**Assignment:** For the material below, reproduce exactly each line from the one that has "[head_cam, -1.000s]" through the one that has "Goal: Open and", and no others; pictures stay out.

--- Collected data Enclosed Below ---

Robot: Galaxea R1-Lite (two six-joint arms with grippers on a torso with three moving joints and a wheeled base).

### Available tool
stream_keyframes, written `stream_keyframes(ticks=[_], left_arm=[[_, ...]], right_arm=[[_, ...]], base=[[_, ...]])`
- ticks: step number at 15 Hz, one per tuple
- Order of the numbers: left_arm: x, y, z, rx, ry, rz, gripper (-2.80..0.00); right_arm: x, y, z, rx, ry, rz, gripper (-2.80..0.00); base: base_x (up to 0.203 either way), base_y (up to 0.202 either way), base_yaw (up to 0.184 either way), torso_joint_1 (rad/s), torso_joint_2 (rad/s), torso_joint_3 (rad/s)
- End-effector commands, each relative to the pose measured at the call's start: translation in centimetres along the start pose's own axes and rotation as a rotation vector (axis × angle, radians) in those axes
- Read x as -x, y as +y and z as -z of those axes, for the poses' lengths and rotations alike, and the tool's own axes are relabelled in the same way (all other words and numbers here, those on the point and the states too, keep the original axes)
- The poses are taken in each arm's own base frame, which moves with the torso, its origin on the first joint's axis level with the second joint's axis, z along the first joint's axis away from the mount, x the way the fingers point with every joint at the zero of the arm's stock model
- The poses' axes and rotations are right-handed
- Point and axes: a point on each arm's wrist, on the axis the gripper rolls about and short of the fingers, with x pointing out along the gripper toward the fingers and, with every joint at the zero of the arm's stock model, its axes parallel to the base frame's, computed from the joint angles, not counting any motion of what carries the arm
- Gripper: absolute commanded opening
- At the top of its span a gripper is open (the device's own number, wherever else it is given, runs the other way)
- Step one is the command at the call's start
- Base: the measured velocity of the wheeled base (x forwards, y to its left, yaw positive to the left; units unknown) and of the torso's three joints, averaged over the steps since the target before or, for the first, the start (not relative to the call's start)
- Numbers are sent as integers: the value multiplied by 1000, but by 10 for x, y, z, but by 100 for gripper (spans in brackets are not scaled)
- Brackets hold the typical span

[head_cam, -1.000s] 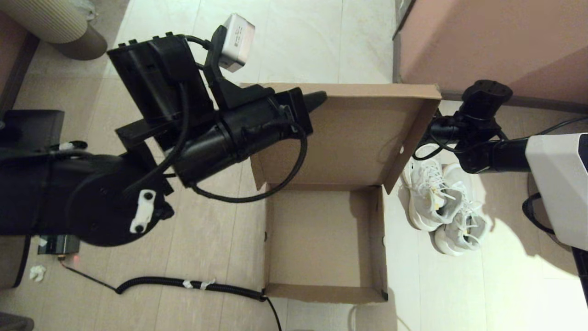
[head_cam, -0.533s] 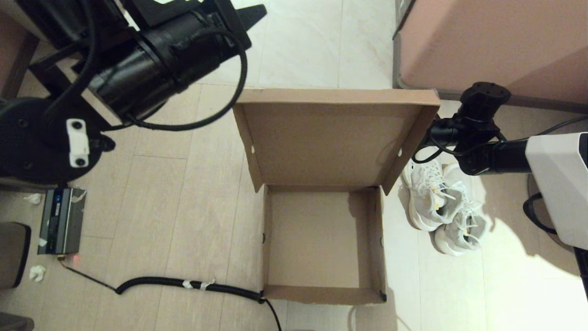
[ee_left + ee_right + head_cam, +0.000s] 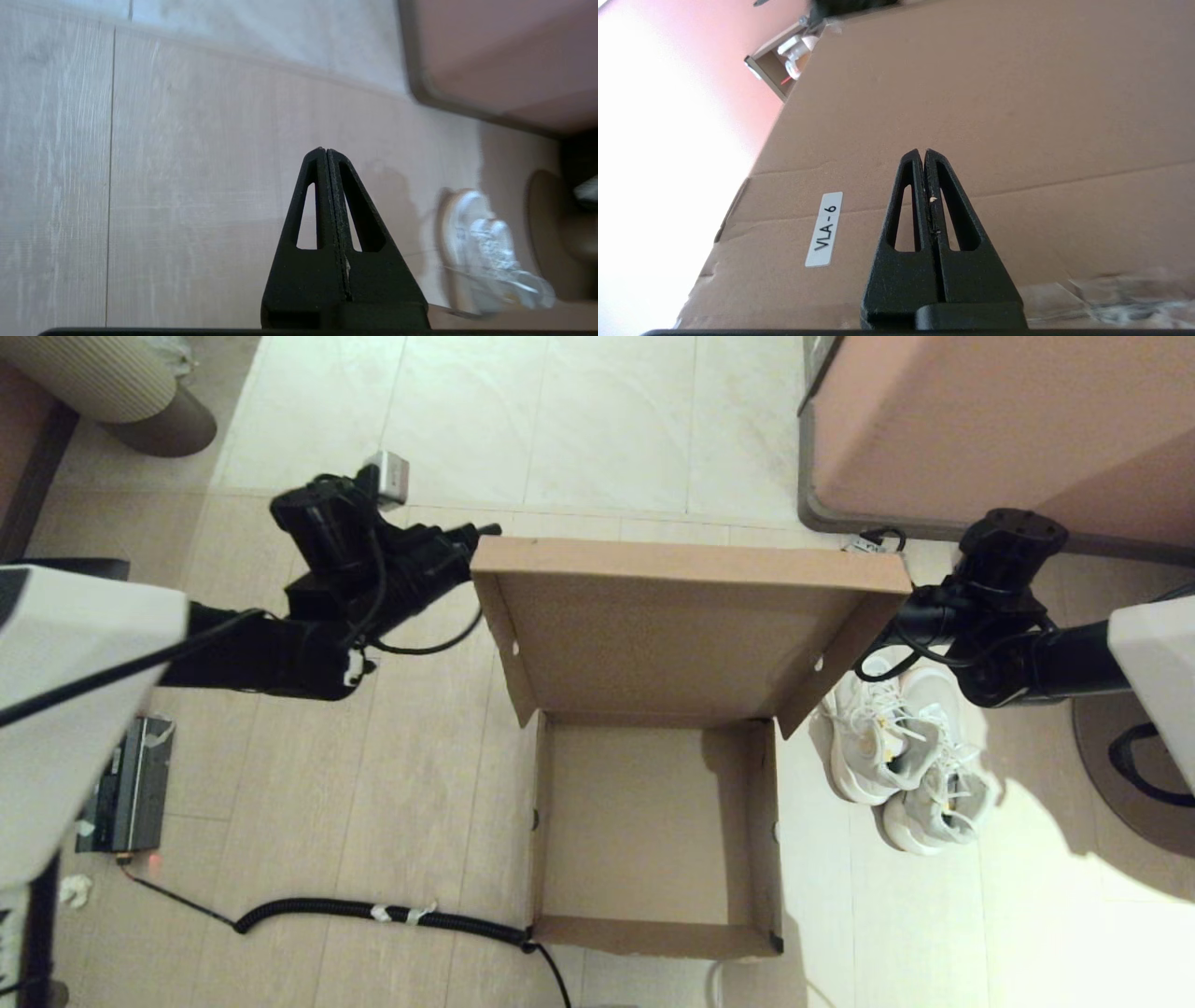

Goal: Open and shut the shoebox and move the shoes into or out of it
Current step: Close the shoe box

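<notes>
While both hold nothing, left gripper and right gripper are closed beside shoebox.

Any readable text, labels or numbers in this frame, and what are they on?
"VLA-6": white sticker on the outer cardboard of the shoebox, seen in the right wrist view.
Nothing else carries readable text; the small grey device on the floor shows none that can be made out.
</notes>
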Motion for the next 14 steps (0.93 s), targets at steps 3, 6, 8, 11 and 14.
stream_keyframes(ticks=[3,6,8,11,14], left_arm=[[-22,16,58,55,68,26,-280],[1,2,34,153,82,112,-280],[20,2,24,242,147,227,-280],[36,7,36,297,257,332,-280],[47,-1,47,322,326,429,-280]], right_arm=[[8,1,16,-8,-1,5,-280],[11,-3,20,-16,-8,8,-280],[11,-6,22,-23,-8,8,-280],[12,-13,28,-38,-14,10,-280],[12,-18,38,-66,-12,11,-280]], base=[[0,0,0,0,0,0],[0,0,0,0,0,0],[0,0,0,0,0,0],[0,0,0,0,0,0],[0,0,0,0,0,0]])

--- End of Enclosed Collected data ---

**Answer box:**
[head_cam, -1.000s] 
[head_cam, -0.533s] 
[ee_left + ee_right + head_cam, +0.000s] 

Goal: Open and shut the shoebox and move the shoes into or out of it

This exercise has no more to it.